WHAT IS EXPECTED: Pick out and copy every line below that has the word "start".

DATA PROVIDED:
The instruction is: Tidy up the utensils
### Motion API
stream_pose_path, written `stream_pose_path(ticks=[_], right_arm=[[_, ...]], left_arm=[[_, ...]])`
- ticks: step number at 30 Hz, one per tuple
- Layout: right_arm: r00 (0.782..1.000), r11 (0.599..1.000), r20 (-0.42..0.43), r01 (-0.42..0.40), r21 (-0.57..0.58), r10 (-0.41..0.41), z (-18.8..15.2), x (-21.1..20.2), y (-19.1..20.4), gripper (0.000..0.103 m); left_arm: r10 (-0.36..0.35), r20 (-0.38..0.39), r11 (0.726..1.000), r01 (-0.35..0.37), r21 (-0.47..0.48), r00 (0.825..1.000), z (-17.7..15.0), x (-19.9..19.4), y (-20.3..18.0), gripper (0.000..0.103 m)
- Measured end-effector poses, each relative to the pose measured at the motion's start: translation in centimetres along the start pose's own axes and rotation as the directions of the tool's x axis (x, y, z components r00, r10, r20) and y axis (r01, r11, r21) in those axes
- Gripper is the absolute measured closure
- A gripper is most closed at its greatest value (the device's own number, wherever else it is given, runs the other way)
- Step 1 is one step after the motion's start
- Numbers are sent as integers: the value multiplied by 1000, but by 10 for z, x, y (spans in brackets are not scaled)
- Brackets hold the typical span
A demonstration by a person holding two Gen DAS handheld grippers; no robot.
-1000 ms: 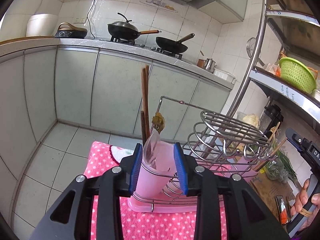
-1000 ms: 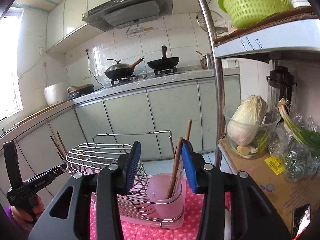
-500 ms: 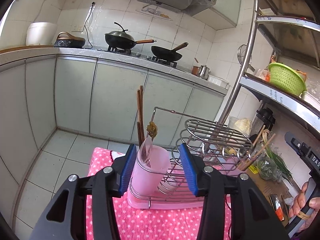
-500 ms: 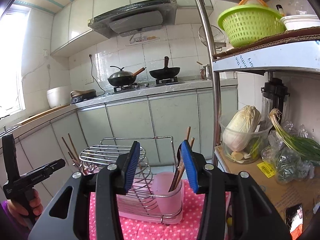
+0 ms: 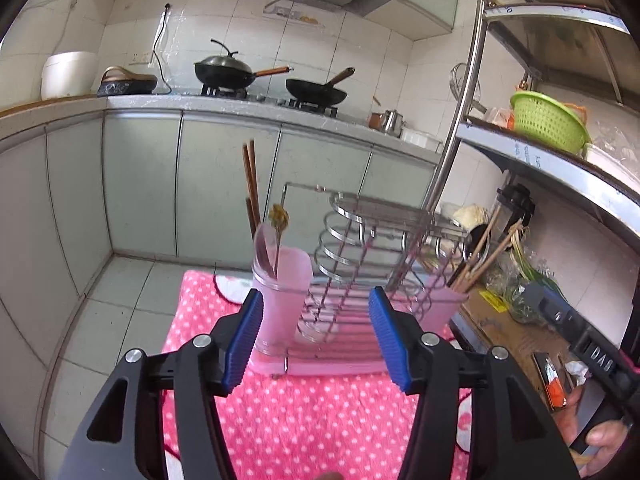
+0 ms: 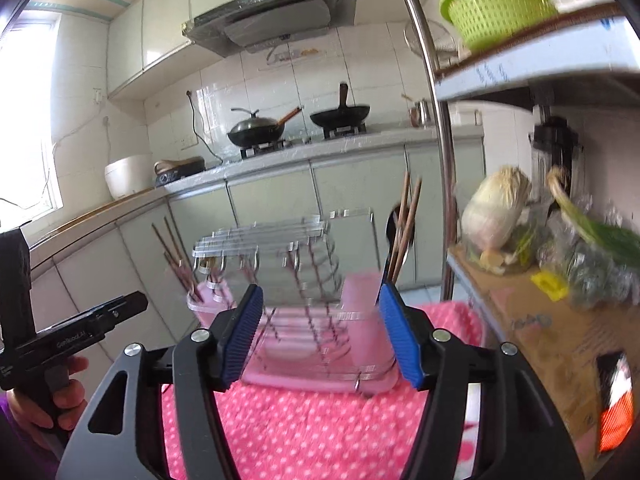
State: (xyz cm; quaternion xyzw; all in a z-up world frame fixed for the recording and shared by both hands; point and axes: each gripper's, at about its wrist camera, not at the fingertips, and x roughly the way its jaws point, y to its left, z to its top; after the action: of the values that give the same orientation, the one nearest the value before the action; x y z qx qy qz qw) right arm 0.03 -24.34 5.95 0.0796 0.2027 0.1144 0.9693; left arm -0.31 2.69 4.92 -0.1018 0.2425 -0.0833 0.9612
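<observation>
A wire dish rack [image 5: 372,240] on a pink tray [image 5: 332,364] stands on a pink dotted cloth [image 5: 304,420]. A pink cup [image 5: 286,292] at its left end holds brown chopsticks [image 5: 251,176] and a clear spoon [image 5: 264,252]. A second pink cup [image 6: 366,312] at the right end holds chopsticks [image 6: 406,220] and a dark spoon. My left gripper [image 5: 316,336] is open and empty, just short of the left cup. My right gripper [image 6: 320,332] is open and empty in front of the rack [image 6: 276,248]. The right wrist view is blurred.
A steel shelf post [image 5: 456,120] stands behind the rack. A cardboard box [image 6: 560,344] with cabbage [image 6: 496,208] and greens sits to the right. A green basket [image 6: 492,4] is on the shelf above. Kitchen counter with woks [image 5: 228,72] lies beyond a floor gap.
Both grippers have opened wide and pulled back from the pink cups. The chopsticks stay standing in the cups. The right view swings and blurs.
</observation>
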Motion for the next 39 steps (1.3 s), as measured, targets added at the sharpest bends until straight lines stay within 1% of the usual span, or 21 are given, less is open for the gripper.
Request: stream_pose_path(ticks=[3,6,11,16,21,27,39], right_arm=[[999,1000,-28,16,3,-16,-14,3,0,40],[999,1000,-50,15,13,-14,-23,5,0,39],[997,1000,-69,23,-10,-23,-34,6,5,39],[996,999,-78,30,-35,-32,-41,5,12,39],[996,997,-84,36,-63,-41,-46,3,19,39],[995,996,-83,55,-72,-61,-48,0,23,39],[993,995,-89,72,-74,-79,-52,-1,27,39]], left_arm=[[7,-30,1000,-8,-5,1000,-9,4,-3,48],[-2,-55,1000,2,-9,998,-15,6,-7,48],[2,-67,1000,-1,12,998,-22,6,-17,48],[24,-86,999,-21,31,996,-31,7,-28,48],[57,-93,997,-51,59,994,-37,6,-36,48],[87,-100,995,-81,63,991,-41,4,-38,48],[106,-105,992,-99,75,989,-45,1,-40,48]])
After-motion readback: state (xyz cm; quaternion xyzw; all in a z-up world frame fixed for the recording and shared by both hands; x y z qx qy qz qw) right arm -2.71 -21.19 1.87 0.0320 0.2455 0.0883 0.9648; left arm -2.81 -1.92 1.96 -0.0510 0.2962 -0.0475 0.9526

SOLUTION TO THE PROBLEM:
- Measured end-effector poses, each relative to the pose measured at the motion's start: translation in centimetres along the start pose's own axes and rotation as the directions of the tool's x axis (x, y, z components r00, r10, r20) and y axis (r01, r11, r21) in those axes
- Step 1 is one step after the motion's start

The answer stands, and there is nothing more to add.